En l’espèce, compte tenu de la similarité des signes, et de l’identité et de la similarité des « matériel d’instruction ou d’enseignement (à l’exception des appareils) ; Éducation ; formation ; mise à disposition d’informations en matière d’éducation, organisation de concours (éducation), organisation et conduite de col oques ; organisation et conduite de conférences ; organisation et conduite de congrès ; organisation d’expositions à buts éducatifs » de la demande d’enregistrement contestée avec les activités exercées et du caractère distinctif de la dénomination sociale antérieure, il existe globalement un risque de confusion dans l’esprit du public.

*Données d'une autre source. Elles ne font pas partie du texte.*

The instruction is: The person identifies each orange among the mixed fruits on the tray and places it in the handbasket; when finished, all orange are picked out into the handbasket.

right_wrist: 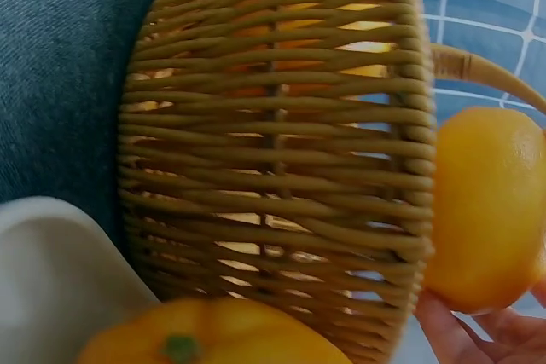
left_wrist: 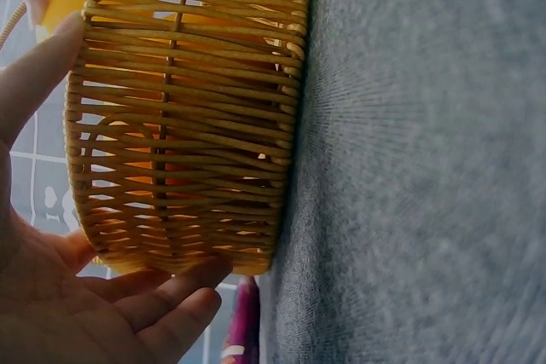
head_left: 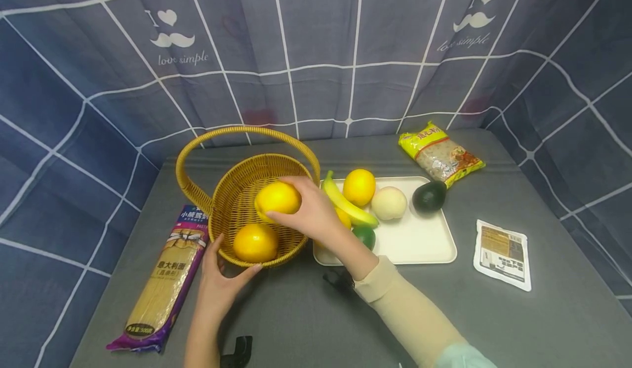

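Note:
A wicker basket (head_left: 219,214) with a tall arched handle (head_left: 247,129) stands on the table. My right hand (head_left: 308,206) grips an orange (head_left: 278,197) between thumb and fingers over the basket's mouth. In the right wrist view, that orange (right_wrist: 488,210) shows just above the rim. Another orange (head_left: 255,243) lies inside the basket near its front. My left hand (head_left: 219,286) rests against the basket's near left side, thumb at the rim. The left wrist view shows its fingers (left_wrist: 162,304) spread along the weave, slightly bent.
Right of the basket, a white tray (head_left: 419,247) bears a banana (head_left: 348,206), an orange (head_left: 359,187), a pale peach (head_left: 389,203), an avocado (head_left: 429,197) and partly hidden fruit. A pasta pack (head_left: 165,275) lies left; a yellow food bag (head_left: 441,154) and white pouch (head_left: 502,254) lie right.

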A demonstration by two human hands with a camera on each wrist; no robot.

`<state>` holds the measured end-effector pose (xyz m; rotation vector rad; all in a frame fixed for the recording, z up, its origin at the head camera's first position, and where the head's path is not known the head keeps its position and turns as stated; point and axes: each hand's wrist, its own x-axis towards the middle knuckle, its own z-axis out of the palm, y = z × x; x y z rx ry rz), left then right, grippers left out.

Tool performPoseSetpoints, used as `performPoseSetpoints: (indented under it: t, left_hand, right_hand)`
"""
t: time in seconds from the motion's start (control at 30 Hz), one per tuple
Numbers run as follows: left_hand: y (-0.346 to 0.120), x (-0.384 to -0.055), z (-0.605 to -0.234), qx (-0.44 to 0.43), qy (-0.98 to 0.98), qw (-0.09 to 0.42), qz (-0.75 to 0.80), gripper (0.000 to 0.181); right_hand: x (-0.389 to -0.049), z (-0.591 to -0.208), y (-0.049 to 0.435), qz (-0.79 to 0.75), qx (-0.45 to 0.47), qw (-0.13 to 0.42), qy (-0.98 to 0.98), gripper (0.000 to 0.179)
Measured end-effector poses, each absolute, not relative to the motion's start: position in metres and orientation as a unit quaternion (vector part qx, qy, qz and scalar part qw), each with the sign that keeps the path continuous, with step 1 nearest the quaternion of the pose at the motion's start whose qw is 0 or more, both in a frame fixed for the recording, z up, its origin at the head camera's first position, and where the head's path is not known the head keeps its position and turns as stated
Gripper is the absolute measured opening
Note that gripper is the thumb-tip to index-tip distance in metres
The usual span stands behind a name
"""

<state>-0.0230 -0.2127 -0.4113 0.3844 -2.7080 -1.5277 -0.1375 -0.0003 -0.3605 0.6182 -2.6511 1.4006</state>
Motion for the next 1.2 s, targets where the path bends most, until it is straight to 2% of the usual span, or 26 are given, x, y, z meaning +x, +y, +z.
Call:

CONCLUSION
En conséquence, le signe complexe contesté ELIJE ECOLE DROIT ET D’INTELLIGENCE JURIDIQUE ne peut pas être adopté comme marque pour désigner de tels produits et services sans porter atteinte aux droits antérieurs de la société opposante sur la dénomination sociale antérieure ELIGE BORDEAUX.
PAR CES MOTIFS
DECIDE
Article 1 : L’opposition est reconnue justifiée, ce qu’elle porte sur les produits et services suivants « matériel d’instruction ou d’enseignement (à l’exception des appareils) ; Éducation ; formation ; mise à disposition d’informations en matière d’éducation, organisation de concours (éducation), organisation et conduite de col oques ; organisation et conduite de conférences ; organisation et conduite de congrès ; organisation d’expositions à buts éducatifs » ; Article 2 : La demande d’enregistrement n° 4826925 est partiellement rejetée, pour les produits et services précités.